This speaks volumes about the mood in the UK legal market. That sound you could hear a few months ago? Budgets being ripped up.
“Like a lot of firms, we’re expecting to be 15 per cent down for the year,” one UK managing partner told The Lawyer over the summer.
Another put a more optimistic gloss on the turmoil: “When we do emerge from the current situation, I’m anticipating private equity to be extremely busy, because finance is available, they’re sitting on a lot of dry powder and deals will need to be done. I’d expect in Q4 that we’ll start to see an uptick.”
The debate will go on, and its accuracy at an individual firm level will depend largely on the practices, sectors and clients in which a firm specialises. It will also depend on variables never before discussed in these pages, such as the length of time it takes for a vaccine to be discovered, or the extent to which government policy regarding the handling of the pandemic continues to oscillate.
UK Top 100 SAMPLE
Pandemic casts long shadow
While this year’s UK 200: The Top 100 is not solely about the pandemic, it inevitably features as a theme running through the entire report. Indeed, the report is chock full of detail both on the measures firms have taken to combat the impact of the pandemic, and also of the effect it has had on their financial and operational health.
In at least one case, the shock of the pandemic has already proved too much to bear. After entering administration in the spring, this year’s UK 200 represents the fourth and final inclusion of McMillan Williams Solicitors, or MW Solicitors.
It was sold to Taylor Rose TTKW as part of a pre-pack deal in May 2020, with the entirety of its workforce being transferred to the new firm. At the time of MW’s administration, its headcount exceeded 400.
A recent report conducted by MW’s administrators noted that a steep decline in the firm’s residential conveyancing revenue was at the heart of its problems. In 2018/19, this group contributed to 54 per cent of total revenue.
UK Top 100 SAMPLE
Mapping the future
In this year’s UK 200: The Top 100 report, you will find a raft of new data and other indicators as to the financial health of the market. You may also find the style somewhat different.
In January this year, The Lawyer launched a daily, data-led analysis covering all aspects of the market, called Horizon. In this year’s report, we have imported that approach, allowing us to cover – and comment upon – a wider range of topics than in previous editions of the UK 200.

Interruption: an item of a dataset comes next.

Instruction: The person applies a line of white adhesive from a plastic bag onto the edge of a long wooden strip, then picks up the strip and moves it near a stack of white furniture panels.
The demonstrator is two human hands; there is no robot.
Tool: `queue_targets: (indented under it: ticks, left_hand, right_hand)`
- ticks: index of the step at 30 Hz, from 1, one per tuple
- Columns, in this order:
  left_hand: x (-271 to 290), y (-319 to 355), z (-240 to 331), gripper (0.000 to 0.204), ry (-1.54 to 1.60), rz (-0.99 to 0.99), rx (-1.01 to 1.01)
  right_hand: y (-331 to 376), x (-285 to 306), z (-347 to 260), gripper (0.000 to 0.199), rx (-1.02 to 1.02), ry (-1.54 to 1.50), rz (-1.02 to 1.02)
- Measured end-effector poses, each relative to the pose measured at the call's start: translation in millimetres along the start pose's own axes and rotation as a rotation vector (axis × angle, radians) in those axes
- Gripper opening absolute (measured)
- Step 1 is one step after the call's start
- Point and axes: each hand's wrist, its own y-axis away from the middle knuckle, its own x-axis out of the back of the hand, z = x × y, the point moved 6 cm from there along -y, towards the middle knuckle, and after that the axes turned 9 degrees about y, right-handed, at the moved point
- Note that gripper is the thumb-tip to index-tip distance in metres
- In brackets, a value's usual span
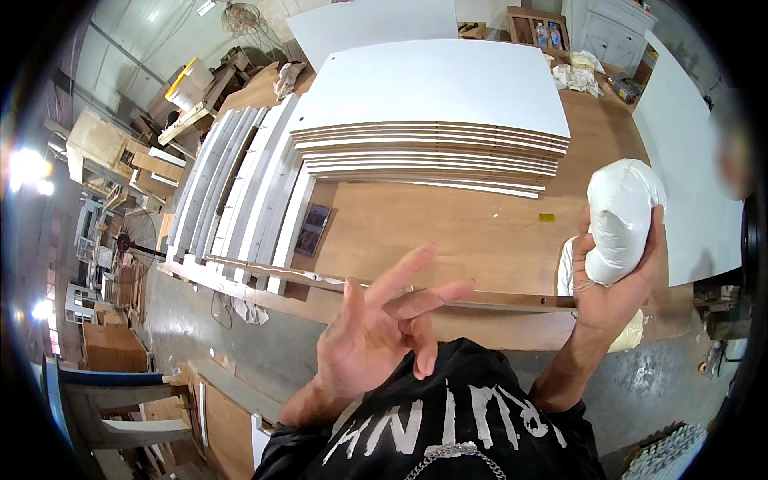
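Observation:
A plump, glossy white bundle [622,210], like a stuffed plastic pouch, is gripped upright in my right hand [612,300] near the right end of the wooden worktable [424,232]. My fingers and thumb wrap round its lower part; what it contains is hidden. Beside that hand, more white material [566,272] lies at the table's front edge. My left hand [368,340] is raised over the front edge with nothing in it, its fingers apart. Beyond both hands lies a stack of white panels [436,84] with brown edges.
Long white and grey boards [250,180] lie at the table's left, beside a dark flat case [312,230]. A small yellow piece [546,218] rests on the tabletop. One large white panel [692,200] leans at the right. A fan [132,244] stands at the left.

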Motion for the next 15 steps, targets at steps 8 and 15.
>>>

We also examine in some detail what the future of the legal market might look like, once the worst of the pandemic subsides.
“The profession will never slot back into pre-Covid mode,” insists Herbert Smith Freehills CEO Justin D’Agostino.
This year’s features range from a raft of economic modelling projections and predictions to an analysis of the variety of Covid-19-related measures taken by firms, such as use of the government’s furlough scheme, salary cuts and partner profit deferments.
However, the performance of the UK’s four magic circle firms – Allen & Overy (A&O), Clifford Chance, Freshfields Bruckhaus Deringer and Linklaters – is, as always, closely watched for clues as to how the elite end of the market is performing, not least in these straitened times (see Magic Circle in a Decade of Decline boxout).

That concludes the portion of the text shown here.